Problem to solve
Filter out every line below that lacks "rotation", and copy the rest.
--- START ---
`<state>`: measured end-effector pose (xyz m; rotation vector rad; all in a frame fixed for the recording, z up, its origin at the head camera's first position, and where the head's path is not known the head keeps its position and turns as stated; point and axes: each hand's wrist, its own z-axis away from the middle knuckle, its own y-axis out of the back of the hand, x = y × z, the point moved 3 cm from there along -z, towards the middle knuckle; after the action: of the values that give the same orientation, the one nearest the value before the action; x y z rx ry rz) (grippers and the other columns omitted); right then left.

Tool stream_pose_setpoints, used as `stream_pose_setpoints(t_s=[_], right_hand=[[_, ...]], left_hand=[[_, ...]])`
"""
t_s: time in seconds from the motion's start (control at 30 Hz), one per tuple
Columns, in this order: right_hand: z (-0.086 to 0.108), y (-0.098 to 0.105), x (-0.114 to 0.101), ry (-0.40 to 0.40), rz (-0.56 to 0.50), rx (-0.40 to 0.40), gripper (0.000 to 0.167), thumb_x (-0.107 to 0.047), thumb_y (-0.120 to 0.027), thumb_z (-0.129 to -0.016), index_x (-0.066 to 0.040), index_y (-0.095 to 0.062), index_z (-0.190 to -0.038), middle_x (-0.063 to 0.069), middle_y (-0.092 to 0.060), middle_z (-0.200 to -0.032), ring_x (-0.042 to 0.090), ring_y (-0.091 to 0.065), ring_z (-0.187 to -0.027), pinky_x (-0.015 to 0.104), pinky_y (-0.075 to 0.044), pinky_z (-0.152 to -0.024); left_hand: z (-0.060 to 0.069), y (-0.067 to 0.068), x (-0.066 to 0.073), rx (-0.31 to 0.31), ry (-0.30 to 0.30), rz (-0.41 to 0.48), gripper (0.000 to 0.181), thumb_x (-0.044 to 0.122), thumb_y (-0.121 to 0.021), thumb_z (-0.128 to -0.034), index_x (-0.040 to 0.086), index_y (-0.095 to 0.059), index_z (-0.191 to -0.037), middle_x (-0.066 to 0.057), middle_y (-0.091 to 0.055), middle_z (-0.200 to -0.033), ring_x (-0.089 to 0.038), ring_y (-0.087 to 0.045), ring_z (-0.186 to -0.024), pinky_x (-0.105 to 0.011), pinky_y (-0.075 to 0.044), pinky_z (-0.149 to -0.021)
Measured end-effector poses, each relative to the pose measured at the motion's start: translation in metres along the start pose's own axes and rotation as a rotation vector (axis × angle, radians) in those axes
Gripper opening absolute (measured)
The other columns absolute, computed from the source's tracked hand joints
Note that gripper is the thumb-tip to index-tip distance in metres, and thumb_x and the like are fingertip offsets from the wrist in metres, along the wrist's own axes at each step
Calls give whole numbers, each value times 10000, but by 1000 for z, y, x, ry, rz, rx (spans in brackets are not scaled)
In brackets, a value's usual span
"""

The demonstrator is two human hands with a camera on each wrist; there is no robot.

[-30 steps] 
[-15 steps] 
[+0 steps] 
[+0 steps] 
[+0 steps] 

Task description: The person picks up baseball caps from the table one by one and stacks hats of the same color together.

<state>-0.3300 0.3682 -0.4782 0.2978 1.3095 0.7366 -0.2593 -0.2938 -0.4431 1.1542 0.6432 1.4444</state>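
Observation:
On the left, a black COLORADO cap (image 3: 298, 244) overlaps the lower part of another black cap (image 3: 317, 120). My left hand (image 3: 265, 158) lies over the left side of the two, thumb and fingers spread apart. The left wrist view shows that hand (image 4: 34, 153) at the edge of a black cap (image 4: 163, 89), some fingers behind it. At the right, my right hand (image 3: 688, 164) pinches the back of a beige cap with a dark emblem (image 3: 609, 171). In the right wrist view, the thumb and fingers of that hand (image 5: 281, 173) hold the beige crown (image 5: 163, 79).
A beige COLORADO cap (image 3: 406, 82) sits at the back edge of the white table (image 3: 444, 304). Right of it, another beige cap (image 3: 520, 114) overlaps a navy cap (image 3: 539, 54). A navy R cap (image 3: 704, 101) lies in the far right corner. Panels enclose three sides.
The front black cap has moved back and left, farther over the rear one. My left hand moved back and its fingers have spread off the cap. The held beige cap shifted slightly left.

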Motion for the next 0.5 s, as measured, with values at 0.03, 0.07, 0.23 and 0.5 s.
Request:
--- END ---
Solution to this problem
`<state>`: measured end-effector pose (xyz m; rotation vector rad; all in a frame fixed for the recording, z up, its origin at the head camera's first position, and where the head's path is not known the head keeps its position and turns as stated; point and axes: each hand's wrist, its own z-axis away from the middle knuckle, its own y-axis out of the back of the hand, x = y × z, the point moved 3 cm from there along -z, towards the middle knuckle; after the action: of the values that give the same orientation, the one nearest the value before the action; x y z rx ry rz) (grippers and the other columns omitted); right then left.
Measured end-effector poses, each relative to the pose measured at the motion's start: translation in metres along the start pose's own axes and rotation as a rotation vector (axis × angle, radians) in those axes

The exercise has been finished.